Quali sono i compiti delle regioni e quali quelli dell’Istituto?
Le regioni dovranno adeguarsi alla Legge alla quale l’archivio è subordinato e mettere le risorse economiche per la realizzazione degli screening. Noi metteremo a disposizione le risorse umane e le competenze, grazie all’esperienza consolidata in questo campo del nostro Centro Nazionale Malattie Rare, per costruire l’archivio che deve essere funzionalmente collegato con il Registro Nazionale delle Malattie Rare e forniremo un documento operativo in modo da permettere alle regioni di emanare decreti attuativi della Legge. La funzione dell’Istituto è anche quella di garantire che la qualità delle analisi effettuate sia uniforme in tutto il territorio, che raggiunga tutti, compresi i neonati immigrati per i quali sarà necessario anche prevedere la traduzione del documento informato nelle lingue maggiormente diffuse.
 
Come state procedendo intanto?
Stiamo attualmente lavorando per fare una ricognizione dello stato dell’arte esistente cercando di fare una misurazione degli standard attuali anche in termini di qualità in modo che per gli aspetti più importanti si possa essere allineati il più possibile dappertutto. Un altro passo è la ricognizione delle best practice e un piano di attività calendarizzato.

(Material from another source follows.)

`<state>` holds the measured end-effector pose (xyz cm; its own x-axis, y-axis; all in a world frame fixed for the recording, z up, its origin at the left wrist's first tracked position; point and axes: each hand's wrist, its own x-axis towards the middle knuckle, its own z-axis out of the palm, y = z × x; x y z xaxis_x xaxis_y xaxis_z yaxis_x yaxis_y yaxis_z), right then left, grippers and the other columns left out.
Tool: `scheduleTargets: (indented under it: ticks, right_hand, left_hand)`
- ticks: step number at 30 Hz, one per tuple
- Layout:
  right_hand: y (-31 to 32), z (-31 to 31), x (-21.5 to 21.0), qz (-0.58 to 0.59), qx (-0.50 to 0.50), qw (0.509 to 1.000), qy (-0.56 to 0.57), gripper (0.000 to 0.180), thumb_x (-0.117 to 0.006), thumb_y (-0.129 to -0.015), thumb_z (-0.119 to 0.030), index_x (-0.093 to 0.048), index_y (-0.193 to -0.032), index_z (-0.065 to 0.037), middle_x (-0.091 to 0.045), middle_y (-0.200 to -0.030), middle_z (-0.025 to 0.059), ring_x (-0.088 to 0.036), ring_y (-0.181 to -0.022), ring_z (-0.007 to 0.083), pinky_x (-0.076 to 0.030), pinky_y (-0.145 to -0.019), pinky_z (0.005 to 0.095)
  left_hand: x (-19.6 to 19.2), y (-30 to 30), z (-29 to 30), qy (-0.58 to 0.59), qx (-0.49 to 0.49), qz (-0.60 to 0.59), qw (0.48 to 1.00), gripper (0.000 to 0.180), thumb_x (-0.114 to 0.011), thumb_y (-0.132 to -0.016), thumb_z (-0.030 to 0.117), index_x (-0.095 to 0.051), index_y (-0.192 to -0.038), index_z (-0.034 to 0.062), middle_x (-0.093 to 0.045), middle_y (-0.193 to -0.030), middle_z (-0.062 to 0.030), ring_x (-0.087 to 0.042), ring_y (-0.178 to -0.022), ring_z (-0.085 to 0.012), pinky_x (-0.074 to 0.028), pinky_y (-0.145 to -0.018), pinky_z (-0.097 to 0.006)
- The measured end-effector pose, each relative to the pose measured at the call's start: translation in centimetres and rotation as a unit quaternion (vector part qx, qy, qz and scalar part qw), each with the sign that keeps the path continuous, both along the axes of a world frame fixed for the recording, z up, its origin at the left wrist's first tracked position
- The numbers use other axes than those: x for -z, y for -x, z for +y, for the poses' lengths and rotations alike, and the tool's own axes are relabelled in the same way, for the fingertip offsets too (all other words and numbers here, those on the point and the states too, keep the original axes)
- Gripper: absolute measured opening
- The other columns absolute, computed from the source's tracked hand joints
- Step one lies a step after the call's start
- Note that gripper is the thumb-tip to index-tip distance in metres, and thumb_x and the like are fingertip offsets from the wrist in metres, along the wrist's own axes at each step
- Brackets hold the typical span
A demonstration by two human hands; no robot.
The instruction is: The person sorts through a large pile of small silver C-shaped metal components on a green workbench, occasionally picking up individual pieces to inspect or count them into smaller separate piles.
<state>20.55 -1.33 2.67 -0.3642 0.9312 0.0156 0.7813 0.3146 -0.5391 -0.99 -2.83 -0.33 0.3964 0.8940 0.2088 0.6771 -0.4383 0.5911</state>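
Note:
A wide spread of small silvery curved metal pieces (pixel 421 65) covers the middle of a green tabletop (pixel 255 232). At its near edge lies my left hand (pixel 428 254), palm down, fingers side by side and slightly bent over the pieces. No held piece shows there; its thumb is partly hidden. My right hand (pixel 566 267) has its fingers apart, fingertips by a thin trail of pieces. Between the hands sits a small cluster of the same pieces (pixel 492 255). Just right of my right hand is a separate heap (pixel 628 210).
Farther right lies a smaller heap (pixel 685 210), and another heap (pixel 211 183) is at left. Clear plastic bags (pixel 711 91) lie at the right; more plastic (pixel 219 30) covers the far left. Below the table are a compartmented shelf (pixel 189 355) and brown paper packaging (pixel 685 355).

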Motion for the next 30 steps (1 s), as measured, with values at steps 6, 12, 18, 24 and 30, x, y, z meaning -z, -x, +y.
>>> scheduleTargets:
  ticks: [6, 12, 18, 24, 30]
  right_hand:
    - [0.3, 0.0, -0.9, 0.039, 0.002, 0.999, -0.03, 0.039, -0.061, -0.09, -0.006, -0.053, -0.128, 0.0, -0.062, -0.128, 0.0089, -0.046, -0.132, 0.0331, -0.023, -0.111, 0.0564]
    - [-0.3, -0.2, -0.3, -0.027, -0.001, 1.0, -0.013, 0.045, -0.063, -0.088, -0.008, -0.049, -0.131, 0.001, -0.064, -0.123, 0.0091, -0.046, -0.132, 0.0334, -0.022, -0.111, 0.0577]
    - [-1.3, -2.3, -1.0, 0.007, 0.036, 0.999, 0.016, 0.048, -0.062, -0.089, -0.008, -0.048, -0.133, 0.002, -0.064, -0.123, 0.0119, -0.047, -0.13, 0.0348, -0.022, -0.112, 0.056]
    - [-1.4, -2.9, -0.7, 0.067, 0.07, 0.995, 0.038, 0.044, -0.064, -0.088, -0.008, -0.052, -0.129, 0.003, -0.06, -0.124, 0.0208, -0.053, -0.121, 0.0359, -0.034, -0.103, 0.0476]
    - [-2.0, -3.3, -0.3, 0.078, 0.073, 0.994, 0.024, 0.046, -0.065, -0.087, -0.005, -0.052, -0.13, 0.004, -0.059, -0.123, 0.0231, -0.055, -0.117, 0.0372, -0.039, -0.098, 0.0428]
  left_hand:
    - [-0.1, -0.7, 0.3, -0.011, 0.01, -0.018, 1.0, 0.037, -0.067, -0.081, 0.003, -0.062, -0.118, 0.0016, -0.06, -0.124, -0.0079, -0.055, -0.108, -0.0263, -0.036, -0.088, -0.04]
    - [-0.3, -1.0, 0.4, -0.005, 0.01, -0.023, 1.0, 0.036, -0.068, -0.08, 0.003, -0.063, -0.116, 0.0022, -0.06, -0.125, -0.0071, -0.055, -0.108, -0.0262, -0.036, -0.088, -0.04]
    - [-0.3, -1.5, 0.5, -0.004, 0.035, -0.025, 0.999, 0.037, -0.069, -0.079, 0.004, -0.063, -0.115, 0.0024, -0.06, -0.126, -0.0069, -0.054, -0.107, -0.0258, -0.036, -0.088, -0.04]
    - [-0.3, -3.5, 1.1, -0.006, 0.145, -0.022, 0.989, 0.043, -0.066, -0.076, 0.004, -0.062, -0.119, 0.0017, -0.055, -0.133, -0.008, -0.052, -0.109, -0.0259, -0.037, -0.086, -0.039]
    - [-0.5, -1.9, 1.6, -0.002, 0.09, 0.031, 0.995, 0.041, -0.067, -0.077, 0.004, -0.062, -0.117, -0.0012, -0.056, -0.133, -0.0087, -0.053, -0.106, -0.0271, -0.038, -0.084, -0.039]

Questo convegno di Padova è un’importante occasione di confronto cui le eccellenze migliori nel campo degli screening neonatali come, per esempio, il Bambino Gesù di Roma, l’azienda ospedaliera di Padova, con eccellenze che in questo campo possono offrire indirizzi e spunti preziosi per costruire una piattaforma di lavoro secondo i migliori standard.
 
C’è anche un importante lavoro di comunicazione da fare su un tema così delicato.
Si. Di informazione priva di contesto in giro ce n’è troppa e spesso di cattiva qualità. Una voltaeffettuati gli screening, in caso di diagnosi, è necessario fornire una consulenza genetica e essere preparati a comunicare alle famiglie in maniera corretta coniugando professionalità e umanità. Serve perciò approfondire un modello di comunicazione e mettere a disposizione in questo senso strumenti agli operatori perché possano, al momento della diagnosi, sostenere anche emotivamente le famiglie e fargli comprendere che quell’analisi può in molti casi aiutare a cambiare la qualità di vita dei bambini e in molti altri anche l’evoluzione della malattia.  Su questo ultimo punto molto ci potrà dire l’analisi degli esisti degli screening.
 
Serve un’alleanza con i pediatri?
I pediatri sono essenziali, soprattutto per quanto riguarda informazione e comunicazione sia relativamente alla possibilità di trasmettere alle famiglie in attesa di un bambino l’importanza di avere a disposizione uno strumento come lo screening sia per il sostegno successivo in caso di diagnosi. La richiesta della necessità di formare in questo ambito i pediatri ci è venuta anche dalle associazioni dei Pazienti che hanno sottolineato come rispetto a questo tema anche il livello di preparazione e di sensibilità dei pediatri sia molto disomogeneo a seconda del contesto in cui operano.